I am currently in my 11th month of breastfeeding my first child. It is pleasurable and so easy now but it took a fair bit of time and practice to get to this stage. I BF exclusively for 6 months and it took about 2 to 3 months to get it right.

There were many tears, much frustration and one trip to the lactation concultant but I can look back now and feel immensely proud and satisfied. I can remember watching my baby grow and thinking "that is all me!" and "I'm doing that!" It has been the best experience of my life.

I don't mean to gush but it really is wonderful and is worth any bad moments at the beginning. As I said it took me about 2 to 3 months before I really relaxed and started enjoying BF.

At first I felt like I couldn't do anything right. (I would cry because I couldn't get my nursing pillow in a comfy way and I would blame the pillow for all my problems and I bought three different types of pillow in an attempt to fix the problem).

Also, I can remember waiting for the 6 week mark (I was counting down the days) somehow convincing myself that I would wake up at 6 weeks and everything would change for the better (even though it had been lousy at the 5 weeks and 6 day mark!).

Everyone is different and there is no magic number and Moxie you are so right - encouragement and support is so important. (As is the right nursing pillow - haha!) So good luck to all you future and current nursing mothers..don't give up, just ask for help and you will be so glad you did!

Claire Gee

One of the most important ingredients of successful breastfeeding is support. I could not have breastfed my three children without the wholehearted support of my husband. He was encouraging even when I was at my lowest, in the early days of feeding my first baby. In was also lucky that my Mother, and Grandmother were pro breastfeeding, every positive voice helps. For what it's worth, I advise all my friends who are expecting their first child to pick a really comfy chair in which they can sit fairly upright. Good posture is a big part of getting it right.
Thanks for a great post Jamie.

Melanie

I had nursed my first for 14 mos, but 7 years later I was pregnant with twins and the idea of putting my breast in a baby's mouth seemed REALLY foreign and strange. And then there was my mother, telling me every five minutes about how my SIL's milk never came in with her twins, and this person's milk never came in, and that person . . . and then she came to the hospital and STAYED ALL DAY, telling me "They can't be hungry! They just ate!" And the docs tried to freak out about Hayden's jaundice, and Zoey wasn't gaining fast enough (on day 2!!!!!). Finally I went home, talked to my ped (who I knew was very dedicated to nursing) and read all of kellymom.com and just kept putting them to the breast.
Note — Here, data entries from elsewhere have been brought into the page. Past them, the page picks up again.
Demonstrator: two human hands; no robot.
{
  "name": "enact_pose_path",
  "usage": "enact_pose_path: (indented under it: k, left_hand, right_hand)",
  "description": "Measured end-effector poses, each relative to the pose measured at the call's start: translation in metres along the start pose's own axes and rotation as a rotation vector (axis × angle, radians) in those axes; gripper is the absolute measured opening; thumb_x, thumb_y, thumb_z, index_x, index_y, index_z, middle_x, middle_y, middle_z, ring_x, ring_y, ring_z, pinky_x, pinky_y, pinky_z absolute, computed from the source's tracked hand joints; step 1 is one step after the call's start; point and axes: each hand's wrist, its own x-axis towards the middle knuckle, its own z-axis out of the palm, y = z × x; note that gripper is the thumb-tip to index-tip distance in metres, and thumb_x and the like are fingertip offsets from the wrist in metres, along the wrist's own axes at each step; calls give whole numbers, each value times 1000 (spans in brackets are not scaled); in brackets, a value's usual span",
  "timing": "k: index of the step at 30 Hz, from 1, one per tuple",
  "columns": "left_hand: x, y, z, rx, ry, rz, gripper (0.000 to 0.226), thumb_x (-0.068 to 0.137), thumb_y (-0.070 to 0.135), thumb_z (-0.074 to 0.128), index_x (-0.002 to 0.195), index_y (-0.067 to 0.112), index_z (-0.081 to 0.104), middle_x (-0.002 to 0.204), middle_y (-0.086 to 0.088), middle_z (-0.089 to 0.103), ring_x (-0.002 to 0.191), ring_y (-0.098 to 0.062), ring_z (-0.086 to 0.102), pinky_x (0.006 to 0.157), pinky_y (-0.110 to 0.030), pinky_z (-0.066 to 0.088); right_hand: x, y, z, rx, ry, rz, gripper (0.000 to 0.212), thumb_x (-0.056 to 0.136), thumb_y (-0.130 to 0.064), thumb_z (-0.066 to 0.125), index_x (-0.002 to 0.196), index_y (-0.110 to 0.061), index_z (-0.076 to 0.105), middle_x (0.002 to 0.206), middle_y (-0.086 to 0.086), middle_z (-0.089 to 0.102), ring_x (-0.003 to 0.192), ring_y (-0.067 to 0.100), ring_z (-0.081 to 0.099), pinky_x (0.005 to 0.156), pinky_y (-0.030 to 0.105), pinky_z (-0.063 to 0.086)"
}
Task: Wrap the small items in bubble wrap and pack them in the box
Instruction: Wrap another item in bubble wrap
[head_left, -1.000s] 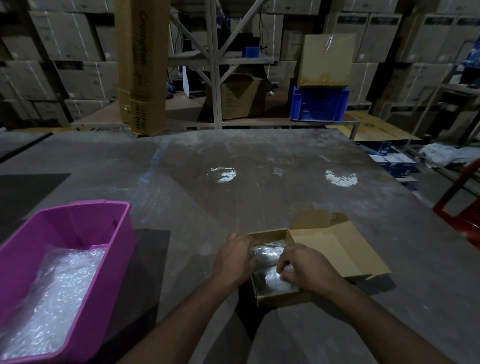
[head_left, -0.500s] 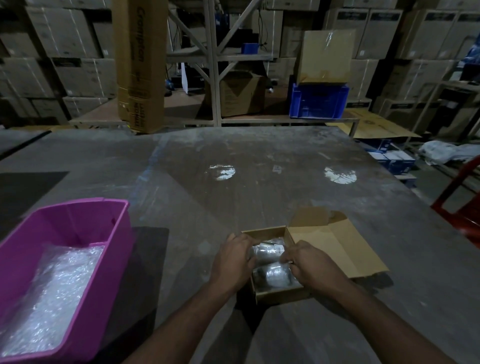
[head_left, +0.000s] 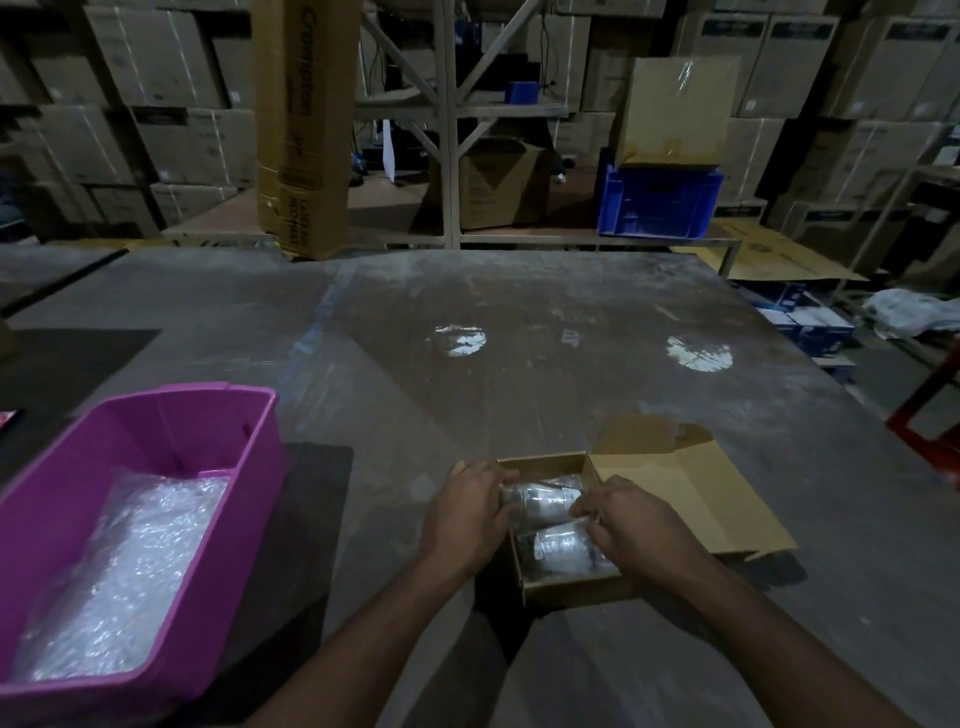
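Down at the near edge of the grey table (head_left: 519, 338), a small open cardboard box (head_left: 571, 590) is worked on by both hands. Two bubble-wrapped items are seen inside it, lying side by side: the far bundle (head_left: 540, 499) and the near bundle (head_left: 558, 551). The left hand (head_left: 462, 519) is laid over the box's left wall, its fingers curled against the left end of the far bundle. The right hand (head_left: 631, 525) is brought in from the opposite side, and its curled fingertips are pressed to the right ends of the bundles; whether the wrap is actually pinched there cannot be told, since the fingertips are hidden by the knuckles. Just beyond the right hand, the box's lid flap (head_left: 691, 493) is folded out flat on the table, with a smaller tuck flap standing at its far edge.

Well to the left of the left hand, a pink plastic tub (head_left: 208, 441) is set on a dark mat (head_left: 317, 493), and a sheet of bubble wrap (head_left: 135, 566) is lying in its bottom. Far beyond both hands, a tall upright carton (head_left: 304, 124), a blue crate (head_left: 657, 202) and stacked warehouse cartons are seen behind the table.
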Motion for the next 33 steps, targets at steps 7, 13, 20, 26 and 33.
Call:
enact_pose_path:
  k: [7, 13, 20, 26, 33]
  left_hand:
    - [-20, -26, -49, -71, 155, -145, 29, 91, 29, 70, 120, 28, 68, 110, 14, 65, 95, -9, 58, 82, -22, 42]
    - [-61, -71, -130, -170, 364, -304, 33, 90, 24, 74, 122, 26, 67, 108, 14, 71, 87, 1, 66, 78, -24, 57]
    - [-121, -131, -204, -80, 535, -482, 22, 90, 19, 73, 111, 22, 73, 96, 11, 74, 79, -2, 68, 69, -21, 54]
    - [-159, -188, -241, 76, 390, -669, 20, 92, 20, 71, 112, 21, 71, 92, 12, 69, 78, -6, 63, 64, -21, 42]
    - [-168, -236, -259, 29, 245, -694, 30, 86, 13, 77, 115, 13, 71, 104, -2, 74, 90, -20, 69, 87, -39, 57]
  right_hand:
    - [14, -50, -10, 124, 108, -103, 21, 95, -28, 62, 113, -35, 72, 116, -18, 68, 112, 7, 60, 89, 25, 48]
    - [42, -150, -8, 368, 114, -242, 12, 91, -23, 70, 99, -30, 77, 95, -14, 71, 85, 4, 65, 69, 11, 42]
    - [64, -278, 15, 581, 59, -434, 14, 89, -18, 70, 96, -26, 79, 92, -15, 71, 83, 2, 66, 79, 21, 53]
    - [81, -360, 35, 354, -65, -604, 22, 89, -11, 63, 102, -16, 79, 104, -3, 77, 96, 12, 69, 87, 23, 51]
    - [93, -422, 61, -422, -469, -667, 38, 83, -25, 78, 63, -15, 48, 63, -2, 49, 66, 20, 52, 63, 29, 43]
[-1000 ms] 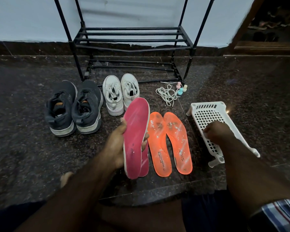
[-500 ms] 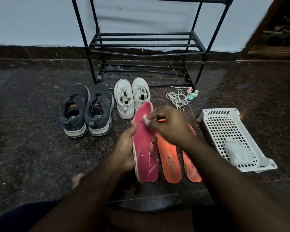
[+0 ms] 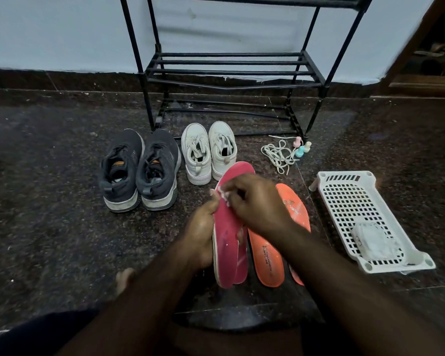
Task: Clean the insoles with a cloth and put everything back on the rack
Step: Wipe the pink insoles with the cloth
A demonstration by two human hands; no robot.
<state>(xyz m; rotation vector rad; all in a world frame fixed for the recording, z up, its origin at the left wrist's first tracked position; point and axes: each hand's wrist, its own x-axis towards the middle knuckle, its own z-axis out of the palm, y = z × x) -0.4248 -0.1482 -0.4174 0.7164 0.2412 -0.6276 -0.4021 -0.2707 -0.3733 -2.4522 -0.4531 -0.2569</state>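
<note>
My left hand [image 3: 199,235] grips a pink insole [image 3: 228,232] by its left edge and holds it up over the floor. A second pink insole [image 3: 242,268] lies just behind it. My right hand [image 3: 257,201] pinches a small white cloth [image 3: 225,195] against the upper part of the held insole. Two orange insoles [image 3: 267,263] lie on the floor to the right, partly under my right forearm. The black metal shoe rack [image 3: 231,73] stands against the wall beyond them.
A pair of dark grey sneakers [image 3: 139,170] and a pair of white sneakers [image 3: 207,152] stand before the rack. White laces [image 3: 278,155] and small pastel bottles [image 3: 302,147] lie by its right leg. A white perforated tray [image 3: 344,199] holding a white packet [image 3: 373,240] sits at right.
My right hand left the white tray and came over to the pink insole with a small white cloth. It now presses the cloth on the insole's upper part. The camera has tilted.
</note>
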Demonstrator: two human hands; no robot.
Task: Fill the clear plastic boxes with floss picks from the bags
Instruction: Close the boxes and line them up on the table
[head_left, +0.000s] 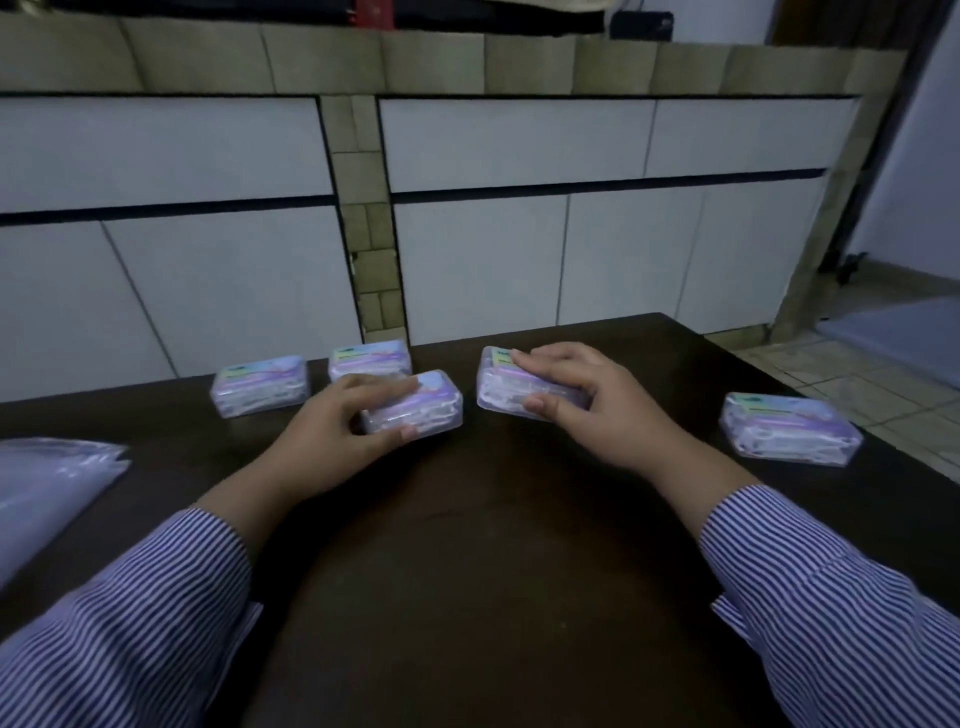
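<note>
Several clear plastic boxes packed with floss picks lie on the dark table (467, 545). My left hand (332, 441) grips one box (431, 405) near the middle, fingers over its top and thumb on its near side. My right hand (587, 410) grips another box (501, 384) just to the right, fingers across its lid and thumb on the front wall. Two more boxes sit behind on the left, one (260, 384) further left, the other (369, 358) at the table's far edge. A further box (789, 434) lies alone at the right.
A pile of clear plastic bags (47, 483) lies at the table's left edge. White cabinet fronts (571, 249) stand close behind the table. Tiled floor (852, 374) shows past the table's right corner.
</note>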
And it worked out, and it's still working out at 10 mos, and I feel very lucky.

Lisa

I had a friend who was determined to breast feed, and had read all the books and all the literature and was sittin' on Go when her baby came.

But no one told her about the hard part: that sometimes he would eat every 15 minutes, sometimes every hour; that sometimes he would reject the breast; that sometimes he would eat for five minutes, sometime for half an hour.

All she heard was, "It's easy!" so she was ashamed, and scared to call anyone for support and be thought of as stupid or lazy. She started supplementing by syringe (to make sure he "got enough"), then by bottle, then formula exclusively, hating it all the while. And mourning the fact that what was supposed to be so easy was, in fact, hard as hell for some people.

She still mourns it today, eight years later.

Menita

Thank you for this. We had a bunch of things against us in the beginning: Polly's bili spiked to very dangerous levels on day 2 because whe had ALL of the issues that make for high bili happen to her: she and I had different blood types, she was a big baby, and she had a rare after-effect of birth (happens in about 5% of births) where a very large amount of blood pooled uner her scalp - made her head look deformed, but that also raises the bili levels. SHe was in NICU and it was scary shit, so from the beginning the challenge was to keep her as hydrated as possible (read: formula and bottles from the get go). Add to that that I have inverted nipples, my milk took forever to come in, and the lactation consultant I was assigned was a sargeant major...we were doomed. Now I want to make an honest effort with #2. Thanks for this.

Midwestern Deadbeat

Excellent, excellent information. Thank you so much.

Monica

Thanks so much for this! We do supplement with formula, alas (Madam was in the NICU for 11 days after her birth, and I was not allowed to put her to the breast until day 7 or so of her life, so my supply has never been great, not even with tons of oatmeal and fenugreek), but we also breastfeed a LOT and I feel good about that. Not to get all maudlin on everyone, but when she's at the breast, head happily bobbing, I actually feel that much-vaunted incredible rush of love everyone talks about. It certainly makes Sleep Wars 2006 a lot more bearable.

Shandra

Yay breastfeeding! I'll just chime in: I had two advantages starting out breastfeeding: one was that I pumped with my daughter (who never made it out of hospital) and could see the way the milk was super fat rich and then increased in ounces a bit and then came in in crazy amounts, so I knew my body could do it. I clung to that image the second time around. And second we had a very easy vaginal delivery with my son and he was on the breast right away.

It was *still* confusing and hard and he lost more weight than I was comfortable with. I was surprised at how hard it was, emotionally.

And I'm still glad we hung in there. It's really pretty easy now. I think support is key, but so is realizing that it's not the idyllic simple process the mums you *see* seem to have, because those mums are out and about because they've finished their learning curve.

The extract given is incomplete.